As revistinhas de Zéfiro marcaram várias gerações e começou a sair do campo proibitivo e a ganhar status na área da sociologia. Duas obras regataram Zéfiro do mundo da subliteratura: O Quadrinho Erótico de Carlos Zéfiro, uma análise de Otacílio d´Assunção, e A Arte Sacana de Carlos Zéfiro, edição organizada por Joaquim Marinho com textos de Roberto da Matta, Sérgio Augusto e Domingos Damasi.
DESVENDADO - A verdadeira identidade do desenhista e escritor dos famosos Catecismos, as HQs eróticas que fizeram jorrar o esperma dos adolescentes brasileiros dos anos 60 e 70, foi um enigma por três décadas, até ser desvendado em uma reportagem da versão nacional da Playboy, em novembro de 1991. Os catecismos brasileiros devem muito a outro produto supostamente também feito no México: as Bíblias Tijuaninas ou, como são muito mais conhecidas, as Tijuana Bibles. Provavelmente essas HQs eróticas não eram mexicanas coisa nenhuma, o apelido pegou devido ao aviso que elas traziam na capa, "printed in Tijuana" fazendo referência a uma cidade industrial do noroeste do México, na fronteira com os EUA. O mais certo é que esse aviso era uma forma de tentar driblar as leis puritanas em vigor nos Estados Unidos, mas a suposta origem alienígena só fazia aumentar o mistério sobre aquele legítimo produto marca diabo.

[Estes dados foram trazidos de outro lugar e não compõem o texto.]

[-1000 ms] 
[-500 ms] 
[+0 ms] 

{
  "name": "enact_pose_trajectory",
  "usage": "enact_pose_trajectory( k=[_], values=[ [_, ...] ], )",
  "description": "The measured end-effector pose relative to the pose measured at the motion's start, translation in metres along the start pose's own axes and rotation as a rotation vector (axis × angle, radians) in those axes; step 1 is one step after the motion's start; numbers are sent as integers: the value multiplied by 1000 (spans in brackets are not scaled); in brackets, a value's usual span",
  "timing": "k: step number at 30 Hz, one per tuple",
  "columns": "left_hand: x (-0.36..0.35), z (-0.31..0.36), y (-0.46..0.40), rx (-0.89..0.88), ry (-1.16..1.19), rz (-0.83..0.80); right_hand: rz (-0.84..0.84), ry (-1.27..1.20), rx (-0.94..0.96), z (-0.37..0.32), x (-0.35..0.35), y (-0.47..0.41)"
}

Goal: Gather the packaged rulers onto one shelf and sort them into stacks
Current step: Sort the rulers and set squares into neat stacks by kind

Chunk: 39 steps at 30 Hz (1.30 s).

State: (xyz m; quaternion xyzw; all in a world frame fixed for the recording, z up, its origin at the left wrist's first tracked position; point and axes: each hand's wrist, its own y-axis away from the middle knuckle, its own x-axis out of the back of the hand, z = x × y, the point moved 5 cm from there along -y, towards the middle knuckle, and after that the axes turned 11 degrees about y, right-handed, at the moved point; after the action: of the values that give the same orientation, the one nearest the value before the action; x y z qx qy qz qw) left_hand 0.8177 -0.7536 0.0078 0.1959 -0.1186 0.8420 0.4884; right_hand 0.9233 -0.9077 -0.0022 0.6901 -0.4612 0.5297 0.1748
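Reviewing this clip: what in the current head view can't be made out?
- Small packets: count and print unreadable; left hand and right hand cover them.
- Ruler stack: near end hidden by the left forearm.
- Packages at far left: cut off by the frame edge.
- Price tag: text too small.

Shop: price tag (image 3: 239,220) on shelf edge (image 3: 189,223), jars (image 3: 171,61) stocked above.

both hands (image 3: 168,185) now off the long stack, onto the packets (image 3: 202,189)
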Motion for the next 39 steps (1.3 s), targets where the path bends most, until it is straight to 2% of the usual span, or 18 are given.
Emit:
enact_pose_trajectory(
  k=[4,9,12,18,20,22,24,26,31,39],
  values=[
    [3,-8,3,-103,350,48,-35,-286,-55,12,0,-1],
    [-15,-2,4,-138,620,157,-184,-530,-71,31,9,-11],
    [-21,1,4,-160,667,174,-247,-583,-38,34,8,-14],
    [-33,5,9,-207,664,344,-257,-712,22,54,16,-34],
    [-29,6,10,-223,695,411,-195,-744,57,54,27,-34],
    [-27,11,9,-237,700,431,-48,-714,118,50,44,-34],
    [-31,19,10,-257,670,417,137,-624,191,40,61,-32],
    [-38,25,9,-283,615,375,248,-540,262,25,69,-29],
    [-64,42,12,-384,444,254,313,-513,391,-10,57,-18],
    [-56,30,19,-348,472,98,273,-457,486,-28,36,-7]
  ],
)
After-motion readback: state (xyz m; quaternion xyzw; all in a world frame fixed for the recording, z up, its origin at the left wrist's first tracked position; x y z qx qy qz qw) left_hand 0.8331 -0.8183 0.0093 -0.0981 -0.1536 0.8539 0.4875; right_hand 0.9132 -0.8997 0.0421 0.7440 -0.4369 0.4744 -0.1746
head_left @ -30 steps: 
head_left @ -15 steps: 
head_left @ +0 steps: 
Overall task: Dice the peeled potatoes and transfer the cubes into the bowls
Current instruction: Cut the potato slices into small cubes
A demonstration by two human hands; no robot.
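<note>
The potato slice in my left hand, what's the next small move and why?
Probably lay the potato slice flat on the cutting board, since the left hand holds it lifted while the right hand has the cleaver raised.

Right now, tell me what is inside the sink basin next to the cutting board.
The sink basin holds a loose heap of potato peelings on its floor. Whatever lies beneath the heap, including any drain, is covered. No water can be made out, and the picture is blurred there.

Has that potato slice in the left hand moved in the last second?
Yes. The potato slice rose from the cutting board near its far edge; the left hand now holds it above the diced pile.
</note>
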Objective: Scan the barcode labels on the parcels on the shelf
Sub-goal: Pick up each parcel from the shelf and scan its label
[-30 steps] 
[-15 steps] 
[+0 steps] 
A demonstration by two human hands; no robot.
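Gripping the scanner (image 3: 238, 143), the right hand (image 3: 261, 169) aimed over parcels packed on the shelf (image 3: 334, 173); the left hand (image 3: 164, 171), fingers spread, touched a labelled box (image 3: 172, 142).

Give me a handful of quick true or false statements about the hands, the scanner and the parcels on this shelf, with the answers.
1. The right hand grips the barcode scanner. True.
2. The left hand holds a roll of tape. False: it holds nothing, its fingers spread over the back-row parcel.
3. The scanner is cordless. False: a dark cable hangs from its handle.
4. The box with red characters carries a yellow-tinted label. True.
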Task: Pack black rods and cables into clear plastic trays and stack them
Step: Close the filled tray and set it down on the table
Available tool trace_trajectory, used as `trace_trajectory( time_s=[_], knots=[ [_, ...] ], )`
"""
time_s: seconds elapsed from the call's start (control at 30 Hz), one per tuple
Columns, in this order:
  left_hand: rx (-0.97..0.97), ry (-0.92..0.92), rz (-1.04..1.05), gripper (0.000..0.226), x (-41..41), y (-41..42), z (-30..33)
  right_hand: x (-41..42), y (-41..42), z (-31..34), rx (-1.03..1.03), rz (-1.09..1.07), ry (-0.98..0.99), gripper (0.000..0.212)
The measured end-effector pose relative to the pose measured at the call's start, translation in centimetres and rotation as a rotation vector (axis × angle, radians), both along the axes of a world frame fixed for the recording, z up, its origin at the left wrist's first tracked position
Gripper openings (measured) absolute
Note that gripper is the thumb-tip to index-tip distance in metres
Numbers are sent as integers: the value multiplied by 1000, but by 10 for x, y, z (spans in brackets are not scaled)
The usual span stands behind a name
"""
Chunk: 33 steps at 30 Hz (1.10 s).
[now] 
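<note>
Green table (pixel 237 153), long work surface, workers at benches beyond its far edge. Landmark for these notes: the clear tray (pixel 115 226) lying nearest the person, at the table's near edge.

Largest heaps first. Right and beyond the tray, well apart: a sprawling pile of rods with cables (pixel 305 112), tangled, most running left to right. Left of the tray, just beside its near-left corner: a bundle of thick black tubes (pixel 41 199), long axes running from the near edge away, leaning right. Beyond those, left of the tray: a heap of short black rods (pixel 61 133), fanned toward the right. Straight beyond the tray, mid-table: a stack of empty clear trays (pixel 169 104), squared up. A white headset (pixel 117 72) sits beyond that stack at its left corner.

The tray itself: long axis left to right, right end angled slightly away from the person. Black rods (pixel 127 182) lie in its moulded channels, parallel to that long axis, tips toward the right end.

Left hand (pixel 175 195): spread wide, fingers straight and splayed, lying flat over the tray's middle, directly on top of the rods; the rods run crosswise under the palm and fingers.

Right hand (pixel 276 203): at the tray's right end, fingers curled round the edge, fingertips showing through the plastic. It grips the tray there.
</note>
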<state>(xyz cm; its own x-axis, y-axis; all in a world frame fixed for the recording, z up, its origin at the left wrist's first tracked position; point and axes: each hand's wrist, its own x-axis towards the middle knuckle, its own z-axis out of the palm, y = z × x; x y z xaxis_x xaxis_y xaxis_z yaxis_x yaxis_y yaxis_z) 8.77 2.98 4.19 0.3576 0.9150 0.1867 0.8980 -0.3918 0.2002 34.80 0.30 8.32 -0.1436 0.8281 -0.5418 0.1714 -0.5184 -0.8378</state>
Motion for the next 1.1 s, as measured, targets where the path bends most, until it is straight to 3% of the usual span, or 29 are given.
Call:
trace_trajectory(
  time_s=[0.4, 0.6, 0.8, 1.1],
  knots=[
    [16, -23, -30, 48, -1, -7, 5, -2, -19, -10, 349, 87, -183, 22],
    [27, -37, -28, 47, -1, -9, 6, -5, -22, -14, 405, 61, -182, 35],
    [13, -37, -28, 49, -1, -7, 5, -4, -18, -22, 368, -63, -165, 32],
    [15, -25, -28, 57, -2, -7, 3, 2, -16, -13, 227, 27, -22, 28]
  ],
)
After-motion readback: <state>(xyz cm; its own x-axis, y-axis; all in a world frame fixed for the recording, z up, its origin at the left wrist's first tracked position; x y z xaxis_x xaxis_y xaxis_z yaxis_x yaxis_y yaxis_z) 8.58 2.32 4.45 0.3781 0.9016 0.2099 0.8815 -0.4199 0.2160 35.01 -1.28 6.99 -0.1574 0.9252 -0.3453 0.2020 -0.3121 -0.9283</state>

Seja como for, mexicanas ou americanas, as Tijuana Bibles apareceram em solo ianque no final dos anos 20, atingiram o auge durante o tempo da Grande Depressão dos anos 30 e 40, e sumiram na década de 50 (ou seja, a decadência veio 10 anos antes do surgimento de Zéfiro no Brasil). Nos EUA, a decadência das Tijuana Bibles coincidiu com o início do processo de Revolução Sexual, em meados dos anos 50, com o marco que representou a criação da revista Playboy. Já os catecismos de Zéfiro começaram a rarear nos anos que antecederam a abertura política no Brasil, entre o fim dos anos 70 e início da década seguinte, quando os militares voltaram aos quartéis, permitiram o surgimento de um presidente civil e abriram espaço para eleições diretas.